• _Work request_: Whenever a line in the data holds the string "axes", copy that line.

--*--

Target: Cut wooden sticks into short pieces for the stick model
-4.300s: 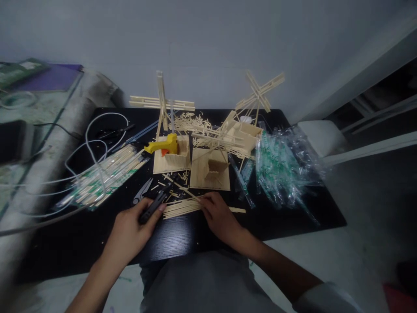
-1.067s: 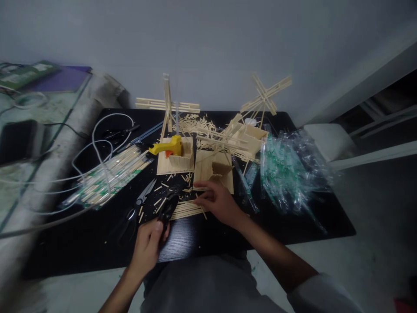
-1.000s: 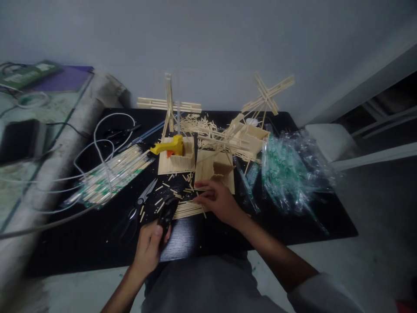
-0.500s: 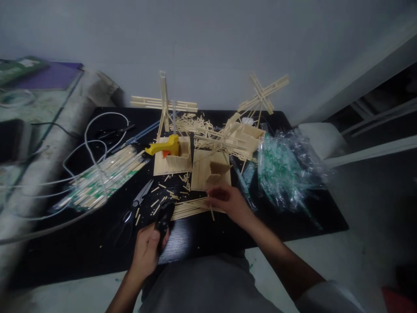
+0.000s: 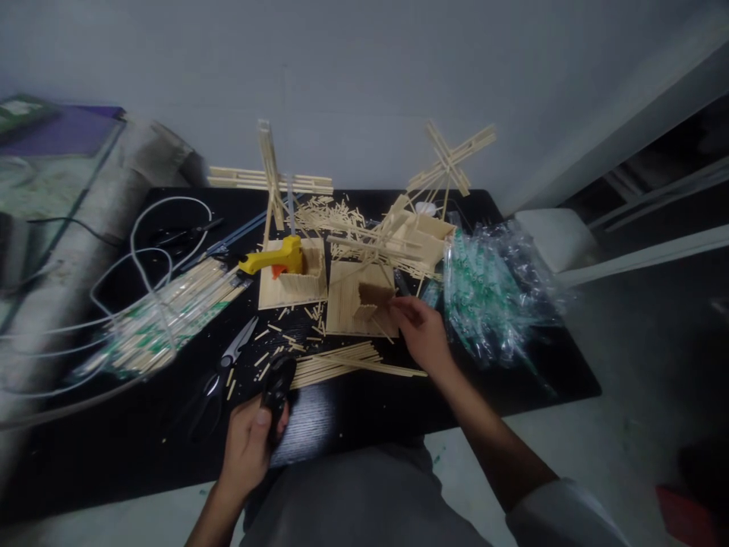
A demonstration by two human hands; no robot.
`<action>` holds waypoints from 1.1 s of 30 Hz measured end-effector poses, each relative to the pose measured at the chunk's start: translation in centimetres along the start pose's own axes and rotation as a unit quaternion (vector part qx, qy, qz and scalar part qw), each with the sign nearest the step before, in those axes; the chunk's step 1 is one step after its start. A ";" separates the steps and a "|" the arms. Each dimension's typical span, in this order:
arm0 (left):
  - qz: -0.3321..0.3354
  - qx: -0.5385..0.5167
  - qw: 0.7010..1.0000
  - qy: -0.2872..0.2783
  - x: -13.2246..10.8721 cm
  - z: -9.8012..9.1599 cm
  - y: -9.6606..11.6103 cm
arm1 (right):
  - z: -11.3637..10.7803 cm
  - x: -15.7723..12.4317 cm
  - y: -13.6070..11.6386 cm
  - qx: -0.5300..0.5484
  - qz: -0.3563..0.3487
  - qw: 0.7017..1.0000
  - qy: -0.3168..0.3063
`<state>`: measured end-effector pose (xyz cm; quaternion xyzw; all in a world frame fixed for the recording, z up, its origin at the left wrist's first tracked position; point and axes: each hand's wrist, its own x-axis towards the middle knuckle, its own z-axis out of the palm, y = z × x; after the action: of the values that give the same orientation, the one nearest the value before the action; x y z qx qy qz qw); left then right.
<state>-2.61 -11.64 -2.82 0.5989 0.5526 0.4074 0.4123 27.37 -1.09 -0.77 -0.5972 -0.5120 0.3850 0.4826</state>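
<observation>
My left hand (image 5: 247, 444) is closed around a black hand tool (image 5: 278, 384) near the front of the dark table; its exact kind is unclear in the dim light. My right hand (image 5: 418, 327) pinches at the right edge of a small open box of stacked sticks (image 5: 373, 296) on the middle wooden base (image 5: 345, 308). A thin wooden stick (image 5: 383, 329) slants over that base just below my fingertips, and its contact with them is blurred. Long loose sticks (image 5: 336, 365) lie between my hands.
A yellow glue gun (image 5: 273, 258) rests on the left base (image 5: 273, 292). Scissors (image 5: 228, 365), bagged sticks (image 5: 176, 323) and a white cable (image 5: 137, 254) lie left. Stick windmills (image 5: 270, 178) (image 5: 449, 159) stand behind. Plastic wrappers (image 5: 490, 289) crowd the right side.
My right hand has moved from the loose sticks up to the small box, and a thin stick has moved with it. My left hand still grips the black tool. The view has shifted slightly.
</observation>
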 end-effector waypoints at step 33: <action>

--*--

• _Output of the task_:
`<action>` holds waypoints from 1.1 s of 30 Hz measured end-effector poses, each relative to the pose measured at the chunk's start: translation in centimetres along the start pose's own axes and rotation as a unit quaternion (vector part qx, qy, qz and scalar part qw), each with the sign nearest the step before, in those axes; the chunk's step 1 is one step after its start. A ";" separates the steps and a "|" the arms. Each dimension's typical span, in this order:
`<state>`: measured end-effector pose (xyz cm; quaternion xyzw; all in a world frame fixed for the recording, z up, its origin at the left wrist's first tracked position; point and axes: each hand's wrist, its own x-axis towards the middle knuckle, its own z-axis out of the palm, y = z × x; after the action: of the values that give the same orientation, the one nearest the value before the action; x y z qx qy qz qw); left then right.

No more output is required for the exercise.